Untuk melakukan hal ini, ada dua hal yang diperlukan sebagai prasyarat – proses desain botol plastik yang relevan dari perusahaan yang memastikan bahwa lebih sedikit bahan plastik yang digunakan dalam produksi (mengurangi ukuran tutup botol, mengubah bentuk sehingga pilihan pembuangan lebih mudah, dll. mungkin menjadi bagian dari ini). Dari sana, perusahaan dapat memulai kemitraan dengan entitas seperti layanan pengelolaan limbah perusahaan kota, perusahaan swasta dan LSM yang terlibat dalam pengumpulan sampah, memberikan pelatihan dan lokakarya yang diperlukan jika diperlukan sehingga plastik bekas dapat dipisahkan di tempat sampah dan dikirim ke fasilitas daur ulang. . Meski demikian, perolehan mesin daur ulang masih terkendala karena sulit ditemukan dan harus diimpor dengan harga mahal. Bantuan pemerintah dalam memperoleh hal ini akan sangat membantu perjuangan kita dalam mengelola sampah plastik.
Meskipun berbagai inisiatif yang dilakukan oleh perusahaan-perusahaan besar di Bangladesh, seperti Unilever, Pepsi, Akij dan Coca-Cola, patut dipuji, pada akhirnya inisiatif-inisiatif tersebut tidak akan cukup untuk mengatasi ancaman polusi plastik. Pemerintah harus membuat kerangka kerja yang tepat dan menerapkan kebijakan dengan berkolaborasi dengan perusahaan-perusahaan penghasil sampah plastik terbesar.

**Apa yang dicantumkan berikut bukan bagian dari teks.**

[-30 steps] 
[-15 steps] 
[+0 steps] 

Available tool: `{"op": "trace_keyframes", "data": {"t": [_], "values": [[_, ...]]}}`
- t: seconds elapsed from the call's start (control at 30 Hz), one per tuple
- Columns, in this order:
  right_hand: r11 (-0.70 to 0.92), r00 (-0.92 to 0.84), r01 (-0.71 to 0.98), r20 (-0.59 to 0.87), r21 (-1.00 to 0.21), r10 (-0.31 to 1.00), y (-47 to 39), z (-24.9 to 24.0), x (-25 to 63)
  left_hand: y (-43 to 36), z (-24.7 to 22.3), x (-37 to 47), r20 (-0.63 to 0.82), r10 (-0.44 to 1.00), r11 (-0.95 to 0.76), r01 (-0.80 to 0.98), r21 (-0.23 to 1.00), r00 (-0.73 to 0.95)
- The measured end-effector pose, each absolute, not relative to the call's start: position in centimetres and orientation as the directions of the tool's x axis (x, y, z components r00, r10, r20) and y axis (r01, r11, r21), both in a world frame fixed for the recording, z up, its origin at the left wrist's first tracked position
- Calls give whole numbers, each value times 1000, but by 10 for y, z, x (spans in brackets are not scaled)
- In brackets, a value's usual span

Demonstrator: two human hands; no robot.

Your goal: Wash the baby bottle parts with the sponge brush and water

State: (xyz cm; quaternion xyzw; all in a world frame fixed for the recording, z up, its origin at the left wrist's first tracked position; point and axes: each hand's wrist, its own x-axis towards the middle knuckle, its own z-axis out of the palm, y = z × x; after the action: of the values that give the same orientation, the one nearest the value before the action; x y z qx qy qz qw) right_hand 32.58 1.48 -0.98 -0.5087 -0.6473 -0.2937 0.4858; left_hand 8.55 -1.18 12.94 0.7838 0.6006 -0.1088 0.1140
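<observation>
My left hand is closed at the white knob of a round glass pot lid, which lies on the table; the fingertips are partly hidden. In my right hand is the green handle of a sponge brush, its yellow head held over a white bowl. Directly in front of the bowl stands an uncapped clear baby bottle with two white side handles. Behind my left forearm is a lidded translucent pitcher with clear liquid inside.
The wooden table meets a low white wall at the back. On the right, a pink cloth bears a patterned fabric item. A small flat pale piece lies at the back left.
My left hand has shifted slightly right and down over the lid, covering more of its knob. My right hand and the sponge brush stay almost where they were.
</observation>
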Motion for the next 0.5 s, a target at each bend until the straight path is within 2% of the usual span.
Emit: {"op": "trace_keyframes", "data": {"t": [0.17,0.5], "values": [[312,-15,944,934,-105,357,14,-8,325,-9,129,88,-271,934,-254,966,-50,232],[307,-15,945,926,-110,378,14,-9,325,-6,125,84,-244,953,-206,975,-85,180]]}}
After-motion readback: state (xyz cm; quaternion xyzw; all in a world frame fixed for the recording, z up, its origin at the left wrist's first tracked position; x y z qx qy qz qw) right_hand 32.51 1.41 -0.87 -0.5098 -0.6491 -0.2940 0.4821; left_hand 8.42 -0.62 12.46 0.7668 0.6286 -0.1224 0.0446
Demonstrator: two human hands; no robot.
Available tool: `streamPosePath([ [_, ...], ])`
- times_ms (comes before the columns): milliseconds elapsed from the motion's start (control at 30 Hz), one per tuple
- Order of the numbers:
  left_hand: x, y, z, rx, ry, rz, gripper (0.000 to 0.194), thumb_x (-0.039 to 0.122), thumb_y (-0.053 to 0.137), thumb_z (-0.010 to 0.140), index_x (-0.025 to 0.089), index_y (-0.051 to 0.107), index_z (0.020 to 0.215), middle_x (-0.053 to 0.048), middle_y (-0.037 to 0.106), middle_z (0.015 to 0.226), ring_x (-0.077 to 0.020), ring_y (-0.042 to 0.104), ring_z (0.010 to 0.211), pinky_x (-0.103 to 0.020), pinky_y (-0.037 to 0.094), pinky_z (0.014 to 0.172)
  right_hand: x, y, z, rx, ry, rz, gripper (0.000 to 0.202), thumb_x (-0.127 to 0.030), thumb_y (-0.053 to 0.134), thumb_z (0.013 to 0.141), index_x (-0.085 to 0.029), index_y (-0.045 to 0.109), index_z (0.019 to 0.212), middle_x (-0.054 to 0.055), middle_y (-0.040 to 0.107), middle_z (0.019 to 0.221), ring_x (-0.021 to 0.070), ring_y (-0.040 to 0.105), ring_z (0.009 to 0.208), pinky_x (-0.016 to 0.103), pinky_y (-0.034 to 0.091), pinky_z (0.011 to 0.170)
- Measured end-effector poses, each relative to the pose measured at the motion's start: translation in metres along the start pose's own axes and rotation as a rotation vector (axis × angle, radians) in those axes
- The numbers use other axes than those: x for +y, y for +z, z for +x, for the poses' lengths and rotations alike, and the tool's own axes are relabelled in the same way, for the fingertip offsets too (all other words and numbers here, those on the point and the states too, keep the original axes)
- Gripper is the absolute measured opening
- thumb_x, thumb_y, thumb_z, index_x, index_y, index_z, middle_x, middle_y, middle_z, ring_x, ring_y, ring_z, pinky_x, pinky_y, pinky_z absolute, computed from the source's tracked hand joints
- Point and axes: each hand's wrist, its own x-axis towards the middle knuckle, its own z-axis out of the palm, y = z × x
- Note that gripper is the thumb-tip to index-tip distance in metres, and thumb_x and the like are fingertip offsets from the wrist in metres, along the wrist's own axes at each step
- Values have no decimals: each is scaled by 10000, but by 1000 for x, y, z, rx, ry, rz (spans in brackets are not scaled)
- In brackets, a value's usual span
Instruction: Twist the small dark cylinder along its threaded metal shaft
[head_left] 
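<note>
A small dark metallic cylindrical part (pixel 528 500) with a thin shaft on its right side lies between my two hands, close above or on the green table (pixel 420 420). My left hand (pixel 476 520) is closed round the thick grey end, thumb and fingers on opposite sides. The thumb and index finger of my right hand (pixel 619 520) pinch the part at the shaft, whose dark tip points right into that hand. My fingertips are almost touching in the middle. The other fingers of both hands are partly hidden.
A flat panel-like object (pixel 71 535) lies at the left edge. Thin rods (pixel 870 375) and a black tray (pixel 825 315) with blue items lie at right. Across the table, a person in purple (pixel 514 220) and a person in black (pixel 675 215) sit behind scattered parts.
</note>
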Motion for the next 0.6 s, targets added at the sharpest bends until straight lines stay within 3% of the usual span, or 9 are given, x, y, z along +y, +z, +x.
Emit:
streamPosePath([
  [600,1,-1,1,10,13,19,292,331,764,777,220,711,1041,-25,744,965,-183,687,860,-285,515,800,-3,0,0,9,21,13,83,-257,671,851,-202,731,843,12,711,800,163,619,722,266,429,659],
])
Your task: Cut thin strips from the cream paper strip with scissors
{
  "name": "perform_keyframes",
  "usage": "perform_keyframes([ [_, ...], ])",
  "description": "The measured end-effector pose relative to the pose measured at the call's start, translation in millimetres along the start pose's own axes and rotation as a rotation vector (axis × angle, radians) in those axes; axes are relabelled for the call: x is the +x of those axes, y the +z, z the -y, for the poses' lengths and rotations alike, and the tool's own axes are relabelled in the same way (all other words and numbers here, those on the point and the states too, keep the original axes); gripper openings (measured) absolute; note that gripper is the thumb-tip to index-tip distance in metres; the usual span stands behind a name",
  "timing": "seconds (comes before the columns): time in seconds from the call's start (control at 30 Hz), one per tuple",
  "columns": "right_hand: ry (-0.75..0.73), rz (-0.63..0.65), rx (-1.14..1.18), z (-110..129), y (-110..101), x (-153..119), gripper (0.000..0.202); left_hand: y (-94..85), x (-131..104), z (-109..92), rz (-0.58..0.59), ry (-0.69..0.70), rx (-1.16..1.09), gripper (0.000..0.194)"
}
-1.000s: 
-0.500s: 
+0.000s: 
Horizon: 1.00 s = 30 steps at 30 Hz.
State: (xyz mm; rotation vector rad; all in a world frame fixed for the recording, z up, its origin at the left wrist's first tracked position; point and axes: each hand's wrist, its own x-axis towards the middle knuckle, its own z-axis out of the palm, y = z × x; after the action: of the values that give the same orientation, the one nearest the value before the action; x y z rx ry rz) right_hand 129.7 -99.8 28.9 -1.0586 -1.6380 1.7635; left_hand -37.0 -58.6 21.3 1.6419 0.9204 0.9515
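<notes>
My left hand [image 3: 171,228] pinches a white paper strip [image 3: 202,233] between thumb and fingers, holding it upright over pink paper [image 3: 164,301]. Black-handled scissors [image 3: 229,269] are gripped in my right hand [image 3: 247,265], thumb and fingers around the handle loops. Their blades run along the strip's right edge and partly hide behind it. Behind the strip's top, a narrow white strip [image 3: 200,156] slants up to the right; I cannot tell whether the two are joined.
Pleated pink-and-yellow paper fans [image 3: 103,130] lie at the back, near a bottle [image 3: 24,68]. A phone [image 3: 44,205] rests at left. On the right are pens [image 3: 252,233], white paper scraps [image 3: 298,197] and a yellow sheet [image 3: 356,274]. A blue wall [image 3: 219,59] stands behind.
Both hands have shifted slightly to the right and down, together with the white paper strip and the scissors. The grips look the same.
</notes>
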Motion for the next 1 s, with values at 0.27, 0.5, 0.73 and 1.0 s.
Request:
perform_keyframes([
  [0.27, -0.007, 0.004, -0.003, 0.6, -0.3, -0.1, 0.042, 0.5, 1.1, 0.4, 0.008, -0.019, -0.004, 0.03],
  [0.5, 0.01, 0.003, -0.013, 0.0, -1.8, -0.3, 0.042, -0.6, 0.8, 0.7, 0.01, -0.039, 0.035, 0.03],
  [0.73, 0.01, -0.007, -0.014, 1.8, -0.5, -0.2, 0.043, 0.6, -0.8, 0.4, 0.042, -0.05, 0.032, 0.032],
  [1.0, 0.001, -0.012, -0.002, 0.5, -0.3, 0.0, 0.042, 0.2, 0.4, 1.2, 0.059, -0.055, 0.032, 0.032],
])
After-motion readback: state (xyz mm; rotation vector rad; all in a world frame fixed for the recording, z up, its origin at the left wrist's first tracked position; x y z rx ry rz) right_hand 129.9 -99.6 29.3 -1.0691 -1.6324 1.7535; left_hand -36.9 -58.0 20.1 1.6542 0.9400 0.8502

Seiring dengan pertumbuhan ekonomi kami yang sangat pesat, kami siap melihat lebih banyak perusahaan internasional dan lokal memulai bisnis di Bangladesh, sehingga dapat memberikan kontribusi terhadap pembangunan negara kami. Jika kerangka kerja yang tepat dibuat dengan mendiskusikannya dengan pihak-pihak terkait, hal ini akan membantu pemerintah mencapai Rencana Aksi Nasional Pengelolaan Plastik Berkelanjutan berdasarkan pendekatan 3R yaitu Reduce, Reuse dan Recycle, yang mencakup tujuan seperti mendaur ulang 50 persen sampah. plastik pada tahun 2025.
Sumaya Rasyid adalah direktur negara di SR Asia Bangladesh.